How AI-Enhanced Tech Can Help
They discovered that unfamiliar but on-brand music makes customers linger longer and purchase higher-margin products (among other things).
They are able to use dynamic volume control in combination with the number of people live in the store (again, based on the number of active cell phones in the store) to change the playlist to create a certain "energy" – something with higher RPMs and volume during peak hours to increase turnover, and less so during non-peak hours to encourage lingering.
They learned different ways for artificial scents to impact sales: the smell of fresh basil sales on Mondays and Tuesdays when people are less inclined to buy pizza, and warm, cozy luxury scents will increase pizza sales on weekends (salad sales went up 13 points overnight when they tried this).
Light sensors can control the light levels in the store in real time so lighting levels are always ideal compared to light levels outside.
An AI module created automated location- and event-based marketing, so when a cruise ship of 5,000 guests comes into harbor twice a week, that area receives targeted marketing. "We are able to identify pockets of different promotions," says Calleja. "We're getting closer and closer to individualized marketing for each consumer."

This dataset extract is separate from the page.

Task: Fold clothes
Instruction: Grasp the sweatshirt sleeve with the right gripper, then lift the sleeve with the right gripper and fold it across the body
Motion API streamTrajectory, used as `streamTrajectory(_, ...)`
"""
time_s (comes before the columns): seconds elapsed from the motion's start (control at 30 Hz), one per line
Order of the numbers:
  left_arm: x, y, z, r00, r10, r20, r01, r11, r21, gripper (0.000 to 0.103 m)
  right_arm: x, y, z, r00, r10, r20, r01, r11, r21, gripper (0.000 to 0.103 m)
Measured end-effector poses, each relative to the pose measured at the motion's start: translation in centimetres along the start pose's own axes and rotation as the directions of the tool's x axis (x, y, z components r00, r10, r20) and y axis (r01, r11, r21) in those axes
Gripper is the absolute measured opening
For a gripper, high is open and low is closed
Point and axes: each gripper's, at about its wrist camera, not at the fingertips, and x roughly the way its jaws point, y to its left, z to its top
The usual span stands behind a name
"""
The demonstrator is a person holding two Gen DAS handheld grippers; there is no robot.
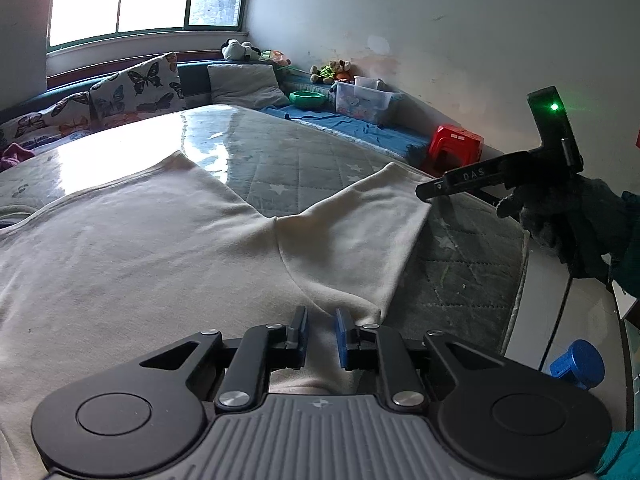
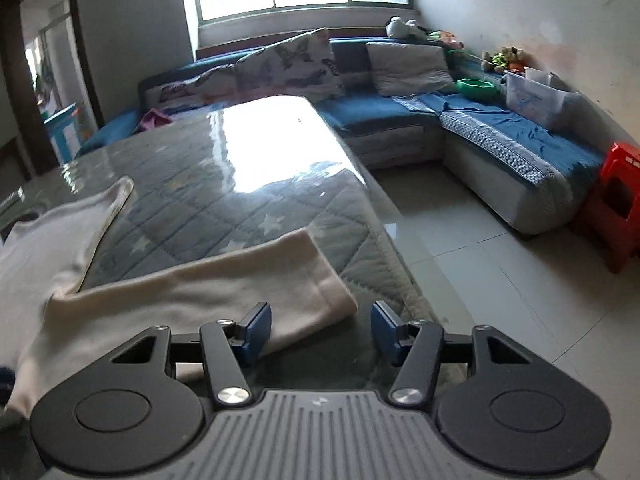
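A cream long-sleeved garment point(image 1: 160, 240) lies spread flat on the quilted table cover point(image 1: 280, 160). My left gripper point(image 1: 322, 334) hovers low over its near side, with its jaws a small gap apart and nothing between them. One sleeve point(image 2: 224, 284) stretches to the right. My right gripper point(image 2: 320, 332) is wide open, its left finger over the cuff end of that sleeve; it also shows in the left wrist view point(image 1: 428, 192), just beyond the cuff. The garment's other sleeve point(image 2: 108, 204) lies further back.
The table's right edge point(image 2: 384, 208) drops to a tiled floor point(image 2: 480, 248). A blue corner sofa point(image 2: 400, 112) with cushions, a clear plastic box point(image 2: 532, 96) and a green bowl point(image 2: 476, 86) stands behind. A red stool point(image 2: 616, 208) is at the right.
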Motion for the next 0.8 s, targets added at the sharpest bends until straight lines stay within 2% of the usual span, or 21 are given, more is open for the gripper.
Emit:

There is also seamless payment so a customer never needs to take out their wallet or even their phone; automated table management to optimize use of the store's real estate; predictive staffing and scheduling based on each team member's assigned skill sets so that peak hours see the "aces in their places" while non-peak times have a more flexible labor force; and AI-driven automated product ordering to optimize the store's inventory and storage capacity.
There is geofenced order monitoring, so that when a customer places a take-out order but gets delayed picking it up, it's not sitting on the counter getting cold but instead the order is fired when the customer is exactly 3.5 minutes away; as well as automated delivery orders that reduce the costs of employee distraction and human error.
And ALL of this is invisible to the guests, enhancing their experience in ways they can’t even see.
The Technology of Tomorrow, Today
Now that we have the machine learning and computing power to translate all of the available data gathered into action through integrated technology, we can mix all of these different events and moments, understand how they layer, and understand how they drive performance and the guest experience.
"This is not the future," states Calleja. "This is today."